そうこうしている内に業務時間になり、肩を何人かに叩かれながら仕事に戻る。なんたって社会人。たかが大好きなヒーローに熱愛報道が出たくらいで支障が出てしまえばたまったもんじゃない。泣いたせいでじんわりと熱い目元でぼんやりと自分のタイピングで打ち込まれていく文字を眺める。ただの、ヒーローのままだったらこんなにも苦しくなかったかもしれない。今更考えても仕方ない事を考えてると、デスクに置いてある携帯が震えた。
『今日話せないか?』
朝から、何回か通知が来ている。見てしまうと絶対泣いてしまうから見ないフリをしていたが、その名前が表示される度に胸が苦しくなる。朝よりも冷静になれたので、深く深呼吸してやっと溜まったメッセージを開いた。今更何を話すというのだろうか。だって、ニュースではお泊りデートと取り上げられていた。私だって、お泊りなんてしたことないのにと一瞬でも傲慢な考えをした自分に呆れて笑ってしまった。そもそも、土俵なんて全く違うのに何を思い上がってたんだろう。
「恋って、こんなに苦しかったっけ」
ぽつりと呟いた言葉も忙しいデスクでは拾われることないまま溶けていく。これ以上考えたらまた泣いてしまう気がして、もう通知が来ないようにと電源を落としてとりあえず仕事に励むことにした。
「…プリン、美味しい」
残業も終わって、先輩に貰ったプリンを頬張ると少しだけぬるいが甘い味が広がってくる。今日は上の空になることが多くて、思ったより時間がかかってしまいもう会社には私1人になってしまった。ふと、そういえば電源を落としっぱな事に気付いて深呼吸して電源ボタンを静かに押して再起動させる。
「…うわ。」
電源がついて、いつもの見慣れた待ち受け画面になると少し遅れてからメッセージの通知を知らせる数字がポコポコと増えていく。思わずビクついてしまって一人で声が漏れてしまった。恐る恐る、開くとやはり同じ人物からで、こんな時だけど心は正直でぎゅーっと苦しくなる。
『おはよ。今何してる?』
『今日話せないか?』
『どうしても話したい事があって、』
『本当、ごめん』
「…ごめんって、どういう意味よ」
何時間かおきに、届いてるメッセージ。多分、昼休みの時間帯か夕方の時間にも不在着信も入ってる。どういう意味のごめんなんだろう。しつこく連絡してごめん?それとも、彼女が出来たからのごめん?期待させて、ごめん?

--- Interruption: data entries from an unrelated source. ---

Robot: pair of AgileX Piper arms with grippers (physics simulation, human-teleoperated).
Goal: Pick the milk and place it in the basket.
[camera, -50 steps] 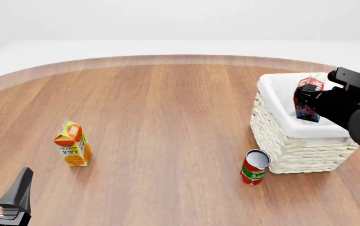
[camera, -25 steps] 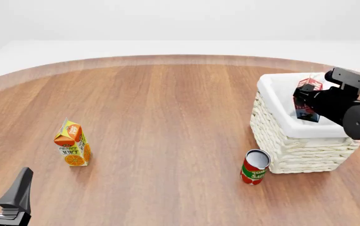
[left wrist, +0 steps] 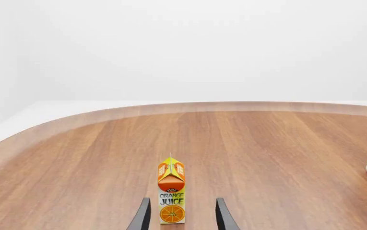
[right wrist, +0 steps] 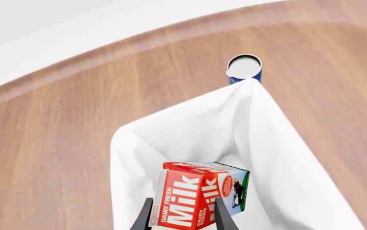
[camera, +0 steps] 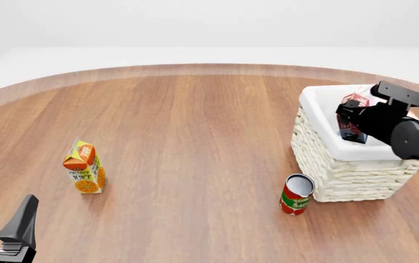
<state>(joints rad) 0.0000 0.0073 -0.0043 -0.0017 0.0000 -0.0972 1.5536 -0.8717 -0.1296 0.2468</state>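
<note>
My right gripper pinches the milk over the basket; my left gripper is spread

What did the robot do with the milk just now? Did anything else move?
The right pincer, still shut on the milk, carried it a little further over the basket, away from the camera and towards the left. The milk has not been let go. The juice carton, the red can and the left pincer stayed where they were.

Milk (gripped) over basket
</note>
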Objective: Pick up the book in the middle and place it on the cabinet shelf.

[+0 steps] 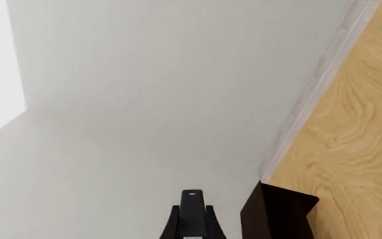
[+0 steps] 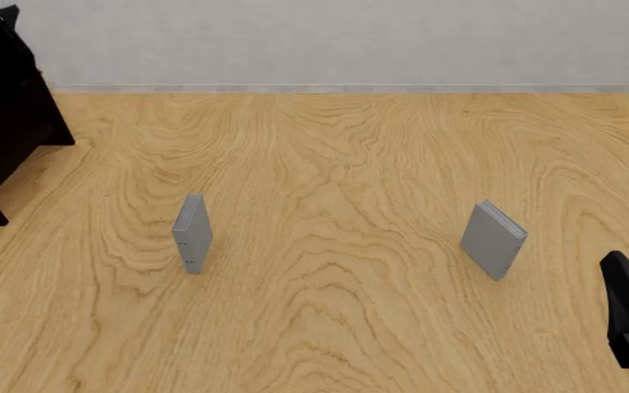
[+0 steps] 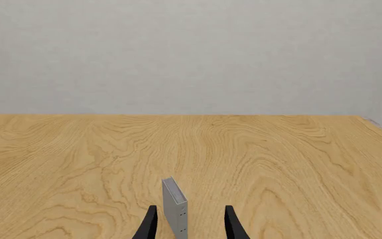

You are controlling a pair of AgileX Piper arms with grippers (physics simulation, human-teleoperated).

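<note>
I am looking down on a light wooden table (image 2: 326,327) that ends at a pale grey wall (image 2: 347,41). Two thin grey books stand upright on it, well apart: the left grey book (image 2: 191,232) and the right grey book (image 2: 493,240). The stretch of table between them is bare wood, and I cannot see the thick black book in any view. The dark cabinet (image 2: 3,123) fills the far left edge of the front view, mostly cut off by the frame, so I cannot make out its shelf opening. My right gripper (image 3: 189,221) points along the table toward the wall; its two black fingers (image 3: 148,224) are spread apart, with the right grey book standing beyond and between them, not touching either. My left gripper (image 1: 192,219) points at the wall, with a dark corner of the cabinet just beside it. Only a narrow black part of it shows, so I cannot tell how its fingers are set.
</note>
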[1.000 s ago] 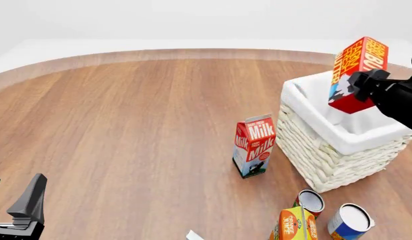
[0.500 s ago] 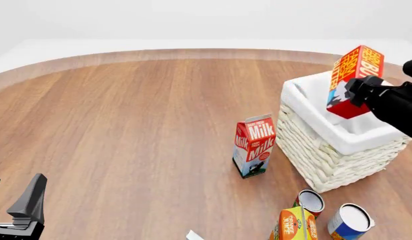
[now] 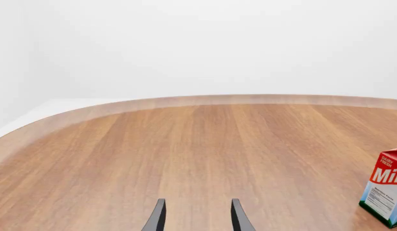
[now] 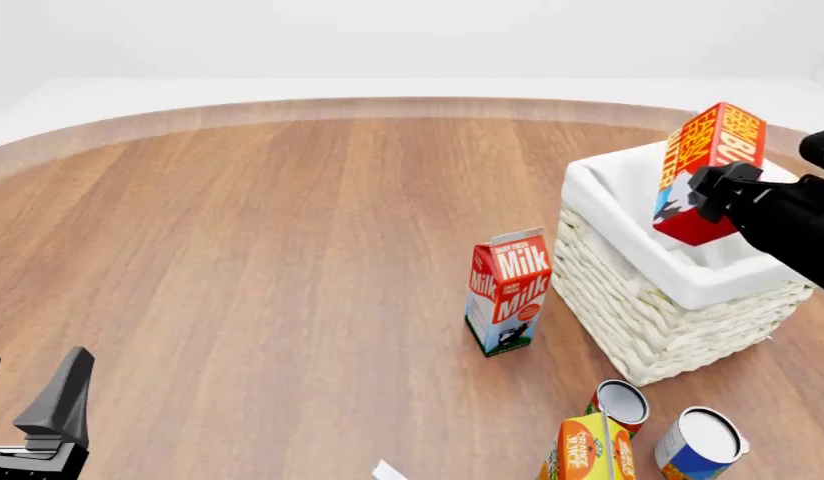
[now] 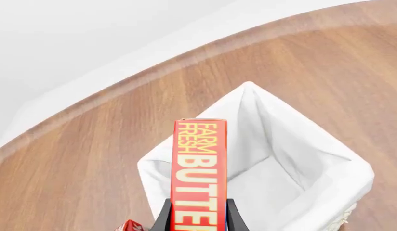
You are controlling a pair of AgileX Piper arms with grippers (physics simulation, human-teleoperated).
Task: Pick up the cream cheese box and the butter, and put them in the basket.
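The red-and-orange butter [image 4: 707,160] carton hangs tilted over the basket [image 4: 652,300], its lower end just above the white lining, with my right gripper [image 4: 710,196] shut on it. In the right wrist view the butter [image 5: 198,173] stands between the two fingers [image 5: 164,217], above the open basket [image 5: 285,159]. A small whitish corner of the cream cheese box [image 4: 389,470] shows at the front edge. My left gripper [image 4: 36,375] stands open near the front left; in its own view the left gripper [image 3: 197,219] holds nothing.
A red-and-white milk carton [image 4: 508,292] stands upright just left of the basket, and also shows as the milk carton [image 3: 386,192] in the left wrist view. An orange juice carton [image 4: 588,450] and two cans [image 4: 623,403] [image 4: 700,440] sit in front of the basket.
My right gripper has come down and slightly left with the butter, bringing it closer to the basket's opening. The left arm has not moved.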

ぐるぐると思考が纏まる事はなくて、返事する元気もなく携帯を閉じた。もう少し、自分で色々考えて心を落ち着かせてから返事をしよう。じゃないと、今だと感情が昂って何か変な事を口走ってしまうかもしれない。何だか今日はドッと疲れて、パソコンの電源を落として身の回りの片付けをし立ち上がる。もう時間はあっという間に9時を過ぎており、流石にもう外は真っ暗だ。
「はぁーーーーー」
何度目かわからない溜息を吐き出しながら、周りを見渡すとまだ今週が始まったばかりなのに飲み屋から楽しそうに出てくる人達もいる。このドロドロした気持ちも、溜息と一緒に出て行ってくれればいいのに。あぁ、あのグラドル可愛いし性格も良さそうだし、おっぱい大きいし最高だろうな。女の私だって、あんな子が相手ならデレデレしてしまう。ひざしさんは、あのいつもの優しい笑顔で、彼女にも同じように触れてるのかな。脳裏に光景を想像してしまうだけで、またじわりと目尻が熱くなり視界が歪んでいった。
「美味そうな、匂いがするなァ」
ふと、耳元で声がした。生暖かい感触がぬるりと頬に這って涙を絡め取られる。一瞬の出来事だが、ぞわりと肌が栗肌たち足がまるで私のものじゃないみたいに力が抜けてその場から動けなくなる。
「不幸の味だァ…!」
楽しそうに笑った声の主が、そのまま私の腕を強い力で掴んで脇にあった小道に押し込まれた。壁に肩を押し付けられると、ズクリと一歩遅れて痛みが走り思わずウッと短く声が漏れる。改めて正面から向き合う形になって、目の前の人物と視線が絡まり合った。暗闇の中に爛々と光その瞳は狂気を孕んでいて、明らかに普通の人じゃない。
「ほら、もっと泣いてみろよォ!」
恐怖で、喉が張り付いたように声が出ない。目の前の元凶は私が泣き叫ばない様子がつまらないのか、笑いながら拳を振り上げてくる。本当、最悪だ。今朝までラッキーハッピーガールだったのに。占いだって一位だったのに。震えた指先は一本も自分の意思では動かせなくて、ただ耐えるために強く目を瞑った。
「ぐえっ!」
いつまでたっても衝撃がこない代わりに、カエルが潰れたような呻き声と同時に押さえつけられていた圧迫感から解放された。今まで息をするのを忘れていたのか、肺に一気に酸素が肺に入ってきて思わず咽せてしまう。何事か突然の出来事で脳内が追いつかずによくわからなくて、咳き込むのが収まってからあたりを見渡すと私真横に襲っていた男が何やら白いものでぐるぐる巻きになって倒れて転がっていた。
「大丈夫か?」
声がして、白い布の先を辿ると髪の毛を逆立てた真っ黒い人が立っている。金のゴーグルの下からは、赤い瞳がゆらりと揺れているのが見えてこちらに言葉を投げかけてくれた。見たことない人だけど、多分ヒーローなんだと思う。あぁ、せっかく助けてもらったのに、どうしてもヒーローのあの人は来てくれないのかと想いが捨てきれない私を一緒に倒してほしいくらいだ。